**Required action:** Copy out each line of the material that includes the word "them".

**Exercise data:**
════════════════════

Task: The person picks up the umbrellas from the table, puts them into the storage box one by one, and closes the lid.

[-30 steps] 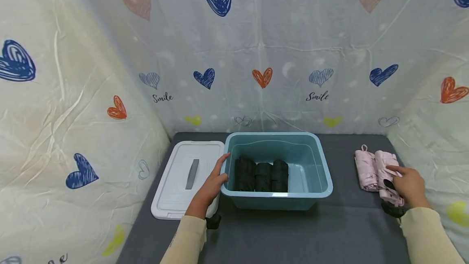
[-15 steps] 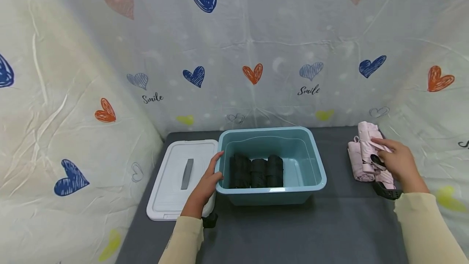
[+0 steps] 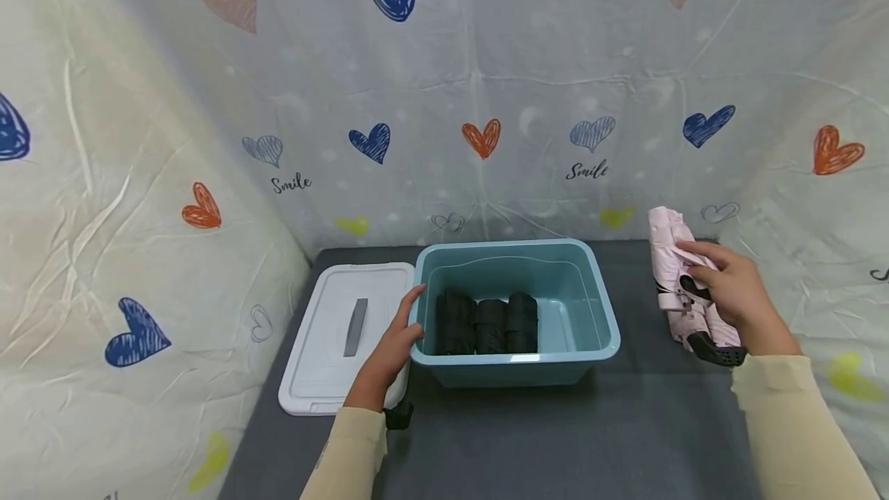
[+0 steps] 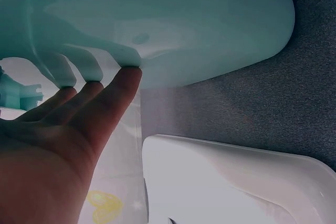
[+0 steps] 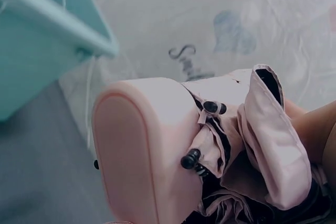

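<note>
The pink umbrella point(image 3: 663, 253) is clasped in the right hand's point(image 3: 736, 288) grip, right of the bin point(image 3: 514, 359). Three black rolls point(image 3: 489, 326) lie in the bin. The left hand's point(image 3: 389, 346) straight fingers touch its outside. Only the right-wrist view shows the umbrella's oval end face point(image 5: 126, 156).

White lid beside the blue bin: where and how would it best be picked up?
Probably by the grey handle, from above and the left: that narrow strip runs front to back along the middle of the white lid, with nothing over it, while the left hand covers part of its right side.
</note>
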`<action>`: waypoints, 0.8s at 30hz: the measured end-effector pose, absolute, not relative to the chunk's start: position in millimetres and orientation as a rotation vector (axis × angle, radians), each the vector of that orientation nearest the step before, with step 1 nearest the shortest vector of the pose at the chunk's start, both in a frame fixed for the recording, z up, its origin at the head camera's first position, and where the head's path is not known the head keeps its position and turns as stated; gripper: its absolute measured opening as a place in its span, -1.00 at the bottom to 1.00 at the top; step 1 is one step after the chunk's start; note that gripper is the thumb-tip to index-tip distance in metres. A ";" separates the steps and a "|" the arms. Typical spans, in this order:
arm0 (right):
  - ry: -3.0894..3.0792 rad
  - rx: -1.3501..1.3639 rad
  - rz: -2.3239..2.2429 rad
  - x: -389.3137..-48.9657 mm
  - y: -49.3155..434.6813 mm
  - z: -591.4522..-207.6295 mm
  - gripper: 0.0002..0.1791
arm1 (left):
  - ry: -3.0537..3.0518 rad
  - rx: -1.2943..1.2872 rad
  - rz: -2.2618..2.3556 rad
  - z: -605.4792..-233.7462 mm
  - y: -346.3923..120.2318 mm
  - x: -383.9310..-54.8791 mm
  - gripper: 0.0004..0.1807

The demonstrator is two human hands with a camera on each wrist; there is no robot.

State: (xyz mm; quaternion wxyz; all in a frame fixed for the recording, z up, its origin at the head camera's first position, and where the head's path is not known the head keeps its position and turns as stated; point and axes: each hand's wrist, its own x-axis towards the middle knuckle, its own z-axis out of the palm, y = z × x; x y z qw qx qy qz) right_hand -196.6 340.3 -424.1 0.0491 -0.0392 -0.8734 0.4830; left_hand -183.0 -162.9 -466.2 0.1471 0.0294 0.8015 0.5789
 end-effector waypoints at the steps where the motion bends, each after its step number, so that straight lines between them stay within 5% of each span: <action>1: -2.662 -0.110 1.479 -197.1 337.9 -422.5 -0.48 | 2.304 0.084 1.666 -466.0 -163.1 -182.7 -0.16; 24: -2.689 0.169 1.637 -209.2 276.0 -390.7 -0.50 | 2.333 0.078 1.706 -503.1 -171.0 -196.9 -0.17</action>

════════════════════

**Response area:**
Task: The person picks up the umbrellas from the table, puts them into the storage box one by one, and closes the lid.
 end-effector waypoints at the steps where the motion bends, each after its step number, so that straight lines between them stay within 5% of each span: <action>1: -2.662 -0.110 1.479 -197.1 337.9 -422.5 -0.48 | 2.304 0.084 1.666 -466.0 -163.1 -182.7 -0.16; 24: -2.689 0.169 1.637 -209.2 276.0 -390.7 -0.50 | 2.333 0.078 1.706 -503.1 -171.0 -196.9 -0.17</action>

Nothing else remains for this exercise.